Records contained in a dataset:

◆ ◆ ◆

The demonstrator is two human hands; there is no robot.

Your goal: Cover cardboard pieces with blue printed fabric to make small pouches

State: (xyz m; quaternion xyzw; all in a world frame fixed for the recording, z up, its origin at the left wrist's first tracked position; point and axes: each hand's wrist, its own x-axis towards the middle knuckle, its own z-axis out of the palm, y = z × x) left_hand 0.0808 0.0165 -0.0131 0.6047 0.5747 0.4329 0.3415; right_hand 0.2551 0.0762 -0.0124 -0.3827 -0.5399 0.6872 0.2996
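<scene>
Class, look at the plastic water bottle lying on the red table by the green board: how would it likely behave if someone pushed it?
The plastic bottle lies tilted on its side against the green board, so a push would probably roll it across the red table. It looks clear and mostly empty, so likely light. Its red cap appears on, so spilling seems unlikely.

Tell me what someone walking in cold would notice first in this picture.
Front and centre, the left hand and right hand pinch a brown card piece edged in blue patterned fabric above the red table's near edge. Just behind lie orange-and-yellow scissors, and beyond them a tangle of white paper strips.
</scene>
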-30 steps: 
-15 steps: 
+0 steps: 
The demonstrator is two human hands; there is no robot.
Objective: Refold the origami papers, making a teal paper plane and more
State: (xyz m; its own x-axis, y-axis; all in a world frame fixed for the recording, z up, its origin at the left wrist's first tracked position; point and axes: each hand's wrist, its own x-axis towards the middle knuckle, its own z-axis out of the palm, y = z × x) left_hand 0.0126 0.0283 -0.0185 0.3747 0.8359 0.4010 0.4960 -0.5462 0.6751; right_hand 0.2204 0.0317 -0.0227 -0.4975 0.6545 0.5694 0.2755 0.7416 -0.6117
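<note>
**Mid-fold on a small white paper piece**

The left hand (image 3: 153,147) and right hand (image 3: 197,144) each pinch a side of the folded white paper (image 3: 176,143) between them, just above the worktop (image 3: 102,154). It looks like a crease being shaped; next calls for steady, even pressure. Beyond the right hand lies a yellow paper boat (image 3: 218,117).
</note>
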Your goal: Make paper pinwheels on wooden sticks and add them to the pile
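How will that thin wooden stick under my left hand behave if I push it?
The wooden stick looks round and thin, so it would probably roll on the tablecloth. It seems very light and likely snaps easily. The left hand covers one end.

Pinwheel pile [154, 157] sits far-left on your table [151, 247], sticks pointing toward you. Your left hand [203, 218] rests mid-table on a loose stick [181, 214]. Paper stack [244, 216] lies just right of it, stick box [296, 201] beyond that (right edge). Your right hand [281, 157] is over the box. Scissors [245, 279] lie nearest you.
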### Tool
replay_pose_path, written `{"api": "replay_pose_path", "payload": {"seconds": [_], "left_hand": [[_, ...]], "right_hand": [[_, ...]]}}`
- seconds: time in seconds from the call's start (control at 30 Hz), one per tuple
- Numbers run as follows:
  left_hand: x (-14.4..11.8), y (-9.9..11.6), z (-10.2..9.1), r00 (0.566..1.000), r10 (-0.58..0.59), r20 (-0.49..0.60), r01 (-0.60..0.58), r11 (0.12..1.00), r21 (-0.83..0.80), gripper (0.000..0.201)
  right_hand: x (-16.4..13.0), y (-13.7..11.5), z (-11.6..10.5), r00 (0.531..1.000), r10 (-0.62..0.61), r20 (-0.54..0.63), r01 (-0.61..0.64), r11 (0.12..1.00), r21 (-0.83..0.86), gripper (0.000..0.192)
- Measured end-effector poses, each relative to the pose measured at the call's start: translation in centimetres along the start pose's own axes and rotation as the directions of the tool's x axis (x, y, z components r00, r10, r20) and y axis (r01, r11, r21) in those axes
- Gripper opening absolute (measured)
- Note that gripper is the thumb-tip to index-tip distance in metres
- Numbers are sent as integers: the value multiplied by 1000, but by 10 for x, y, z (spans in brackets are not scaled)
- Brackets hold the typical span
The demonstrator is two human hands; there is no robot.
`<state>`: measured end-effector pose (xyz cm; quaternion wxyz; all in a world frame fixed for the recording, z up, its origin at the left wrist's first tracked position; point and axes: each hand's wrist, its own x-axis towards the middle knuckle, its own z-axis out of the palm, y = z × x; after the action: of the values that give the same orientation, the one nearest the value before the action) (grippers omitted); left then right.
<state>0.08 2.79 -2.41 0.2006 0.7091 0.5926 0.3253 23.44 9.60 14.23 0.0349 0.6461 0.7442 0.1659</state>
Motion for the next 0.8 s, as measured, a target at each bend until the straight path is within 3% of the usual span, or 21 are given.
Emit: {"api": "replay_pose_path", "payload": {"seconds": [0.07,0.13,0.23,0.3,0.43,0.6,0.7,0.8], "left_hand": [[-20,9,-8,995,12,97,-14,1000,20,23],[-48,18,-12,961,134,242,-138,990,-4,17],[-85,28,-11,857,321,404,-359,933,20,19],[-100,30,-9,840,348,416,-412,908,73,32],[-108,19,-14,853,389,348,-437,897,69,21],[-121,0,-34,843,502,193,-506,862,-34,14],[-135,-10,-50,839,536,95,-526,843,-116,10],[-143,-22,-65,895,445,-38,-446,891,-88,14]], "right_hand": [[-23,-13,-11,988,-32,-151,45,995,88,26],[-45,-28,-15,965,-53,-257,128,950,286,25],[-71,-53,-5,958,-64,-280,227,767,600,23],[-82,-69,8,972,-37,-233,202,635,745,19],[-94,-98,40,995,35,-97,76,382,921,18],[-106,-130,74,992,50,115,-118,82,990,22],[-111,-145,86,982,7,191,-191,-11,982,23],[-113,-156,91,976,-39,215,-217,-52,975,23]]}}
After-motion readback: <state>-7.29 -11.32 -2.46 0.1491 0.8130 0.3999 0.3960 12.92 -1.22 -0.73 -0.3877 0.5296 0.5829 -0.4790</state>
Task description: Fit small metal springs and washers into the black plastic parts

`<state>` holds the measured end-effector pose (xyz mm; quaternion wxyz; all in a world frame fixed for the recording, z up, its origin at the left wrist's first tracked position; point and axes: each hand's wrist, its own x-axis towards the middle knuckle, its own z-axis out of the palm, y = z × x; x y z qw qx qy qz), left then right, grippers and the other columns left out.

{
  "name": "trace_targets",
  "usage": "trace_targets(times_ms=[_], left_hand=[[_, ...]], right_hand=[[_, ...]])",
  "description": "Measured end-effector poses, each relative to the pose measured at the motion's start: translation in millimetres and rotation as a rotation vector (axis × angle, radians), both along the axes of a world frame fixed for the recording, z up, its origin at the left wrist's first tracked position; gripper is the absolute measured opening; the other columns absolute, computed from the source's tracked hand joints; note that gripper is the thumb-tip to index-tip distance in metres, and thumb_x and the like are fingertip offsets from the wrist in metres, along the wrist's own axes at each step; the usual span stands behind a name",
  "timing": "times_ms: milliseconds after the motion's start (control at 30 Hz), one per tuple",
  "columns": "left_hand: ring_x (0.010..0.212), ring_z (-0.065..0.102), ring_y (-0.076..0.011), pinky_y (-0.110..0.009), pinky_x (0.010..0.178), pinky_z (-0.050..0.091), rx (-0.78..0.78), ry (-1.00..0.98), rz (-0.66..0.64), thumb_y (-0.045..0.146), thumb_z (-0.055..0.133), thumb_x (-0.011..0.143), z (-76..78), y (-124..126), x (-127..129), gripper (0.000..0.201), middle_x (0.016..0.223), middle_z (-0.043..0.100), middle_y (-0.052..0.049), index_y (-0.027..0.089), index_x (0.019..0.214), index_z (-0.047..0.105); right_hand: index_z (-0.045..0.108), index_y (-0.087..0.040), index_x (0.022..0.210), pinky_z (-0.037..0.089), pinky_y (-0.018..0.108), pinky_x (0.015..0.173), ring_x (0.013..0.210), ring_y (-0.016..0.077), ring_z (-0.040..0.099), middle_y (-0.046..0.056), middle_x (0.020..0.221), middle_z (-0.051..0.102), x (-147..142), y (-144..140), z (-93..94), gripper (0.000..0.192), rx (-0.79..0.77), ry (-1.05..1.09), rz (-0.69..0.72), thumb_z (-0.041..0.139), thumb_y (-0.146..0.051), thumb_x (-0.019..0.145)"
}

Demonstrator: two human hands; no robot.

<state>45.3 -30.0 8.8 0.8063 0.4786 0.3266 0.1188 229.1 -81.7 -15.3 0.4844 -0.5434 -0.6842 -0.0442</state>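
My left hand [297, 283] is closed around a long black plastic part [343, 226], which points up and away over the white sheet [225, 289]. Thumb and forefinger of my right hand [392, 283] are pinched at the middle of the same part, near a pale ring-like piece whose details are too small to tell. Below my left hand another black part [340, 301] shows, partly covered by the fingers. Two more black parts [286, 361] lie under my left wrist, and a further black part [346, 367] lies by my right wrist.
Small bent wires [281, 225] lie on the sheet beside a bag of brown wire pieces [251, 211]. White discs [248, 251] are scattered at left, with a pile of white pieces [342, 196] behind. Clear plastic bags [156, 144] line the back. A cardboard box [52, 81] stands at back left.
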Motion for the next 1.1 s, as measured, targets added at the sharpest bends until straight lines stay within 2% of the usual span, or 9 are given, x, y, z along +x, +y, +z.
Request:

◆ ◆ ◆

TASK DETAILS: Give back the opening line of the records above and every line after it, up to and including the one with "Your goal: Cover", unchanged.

TASK OUTPUT:
The demonstrator is two human hands; there is no robot.

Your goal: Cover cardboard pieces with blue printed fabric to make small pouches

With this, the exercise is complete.